Researchers at Physical Intelligence, an AI robotics company, have developed a system called the Hierarchical Interactive Robot (Hi Robot). This system enables robots to process complex instructions and feedback using vision-language models (VLMs) in a hierarchical structure.
Vision-language models can control robots, but what if the prompt is too complex for the robot to follow directly?
— Physical Intelligence (@physical_int) February 26, 2025
We developed a way to get robots to “think through” complex instructions, feedback, and interjections. We call it the Hierarchical Interactive Robot (Hi Robot). pic.twitter.com/KdL5myyybT
The system allows robots to break down intricate tasks into simpler steps, similar to how humans reason through complex problems using Daniel Kahneman’s ‘System 1’ and ‘System 2’ approaches.
In this context, Hi Robot uses a high-level VLM to reason through complex prompts and a low-level VLM to execute actions.
Testing and Training Using Synthetic Data
Researchers used synthetic data to train robots to follow complex instructions. Relying solely on real-life examples and atomic commands wasn’t enough to teach robots to handle multi-step tasks.
To address this, they created synthetic datasets by pairing robot observations with hypothetical scenarios and human feedback. This approach helps the model learn how to interpret and respond to complex commands.
It outdid other methods, including GPT-4o and a flat Very Large Array (VLA) policy, by better following instructions and adapting to real-time corrections. It achieves a 40% higher instruction-following accuracy than GPT-4o. Hence, it demonstrates better alignment with user prompts and real-time observations.

In real-world tests, Hi Robot performed tasks like clearing tables, making sandwiches, and grocery shopping. It effectively handled multi-stage instructions, adapted to real-time corrections, and respected constraints.
Synthetic data, in this context, highlights potential in robotics to efficiently simulate diverse scenarios, reducing the need for extensive real-world data collection.
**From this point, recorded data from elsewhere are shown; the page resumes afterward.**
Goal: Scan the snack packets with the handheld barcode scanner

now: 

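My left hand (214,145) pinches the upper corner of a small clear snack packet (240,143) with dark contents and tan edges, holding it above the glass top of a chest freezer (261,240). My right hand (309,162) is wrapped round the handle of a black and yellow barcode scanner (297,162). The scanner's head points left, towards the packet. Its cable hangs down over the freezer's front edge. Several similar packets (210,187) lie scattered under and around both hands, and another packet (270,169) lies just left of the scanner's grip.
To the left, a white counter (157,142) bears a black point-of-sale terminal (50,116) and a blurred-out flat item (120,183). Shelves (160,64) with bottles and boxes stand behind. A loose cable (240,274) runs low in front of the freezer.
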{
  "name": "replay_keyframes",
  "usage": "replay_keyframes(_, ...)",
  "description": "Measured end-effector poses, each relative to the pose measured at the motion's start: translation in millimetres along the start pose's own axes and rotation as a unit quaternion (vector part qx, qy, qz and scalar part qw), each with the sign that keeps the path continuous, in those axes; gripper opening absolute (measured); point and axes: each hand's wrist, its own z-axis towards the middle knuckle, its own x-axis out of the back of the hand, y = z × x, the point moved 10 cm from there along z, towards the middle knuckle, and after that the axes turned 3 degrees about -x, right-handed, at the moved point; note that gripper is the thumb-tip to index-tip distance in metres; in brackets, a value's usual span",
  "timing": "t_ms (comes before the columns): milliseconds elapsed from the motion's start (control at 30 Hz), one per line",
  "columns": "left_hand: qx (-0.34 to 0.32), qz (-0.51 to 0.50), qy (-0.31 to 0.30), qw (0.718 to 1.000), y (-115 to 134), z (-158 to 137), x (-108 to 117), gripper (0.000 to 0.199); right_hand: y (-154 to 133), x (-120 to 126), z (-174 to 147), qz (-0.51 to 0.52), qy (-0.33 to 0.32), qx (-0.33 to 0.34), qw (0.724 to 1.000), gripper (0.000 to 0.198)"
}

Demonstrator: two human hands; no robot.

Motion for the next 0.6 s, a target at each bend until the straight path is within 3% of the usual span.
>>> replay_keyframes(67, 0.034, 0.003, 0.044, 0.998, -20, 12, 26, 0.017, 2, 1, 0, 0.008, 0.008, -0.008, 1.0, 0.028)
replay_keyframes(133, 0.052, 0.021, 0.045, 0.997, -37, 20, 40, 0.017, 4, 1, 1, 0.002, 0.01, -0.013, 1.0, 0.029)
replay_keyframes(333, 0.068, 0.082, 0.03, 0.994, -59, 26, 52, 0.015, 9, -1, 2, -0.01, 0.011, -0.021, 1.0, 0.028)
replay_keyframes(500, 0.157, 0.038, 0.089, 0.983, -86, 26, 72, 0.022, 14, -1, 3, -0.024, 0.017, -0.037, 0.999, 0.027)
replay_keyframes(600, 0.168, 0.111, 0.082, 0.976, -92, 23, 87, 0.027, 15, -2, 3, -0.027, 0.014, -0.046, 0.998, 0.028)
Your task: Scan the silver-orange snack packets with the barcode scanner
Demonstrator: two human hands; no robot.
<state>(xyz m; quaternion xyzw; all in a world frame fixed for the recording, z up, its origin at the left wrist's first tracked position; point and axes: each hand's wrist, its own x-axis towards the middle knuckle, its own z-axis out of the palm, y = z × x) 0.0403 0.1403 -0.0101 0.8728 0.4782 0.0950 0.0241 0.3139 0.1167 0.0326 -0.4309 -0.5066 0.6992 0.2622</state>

Hi Robot ‘Talks to Itself’
As seen in an example below, a robot is trained to clean a table by disposing of trash and placing dishes in a bin. It can be directed to follow more intricate commands through Hi Robot.
This system allows the robot to reason through modified commands provided in natural language, enabling it to “talk to itself” as it performs tasks. Moreover, Hi Robot can interpret user contextual comments, incorporating real-time feedback into its actions, such as handling complex prompts.
This setup allows the robot to incorporate real-time feedback, such as when a user says “that’s not trash”, and adjust its actions accordingly.
The system has been tested on various robotic platforms, including single-arm, dual-arm, and mobile robots, performing tasks like cleaning tables and making sandwiches.
“Can we get our robots to ‘think’ the same way, with a little ‘voice’ that tells them what to do when presented with a complex task?” the researchers said in the company’s official blog. This advancement could lead to more intuitive and flexible robot capabilities in real-world applications.
Researchers plan to refine the system in the future by combining the high-level and low-level models, allowing for more adaptive processing of complex tasks.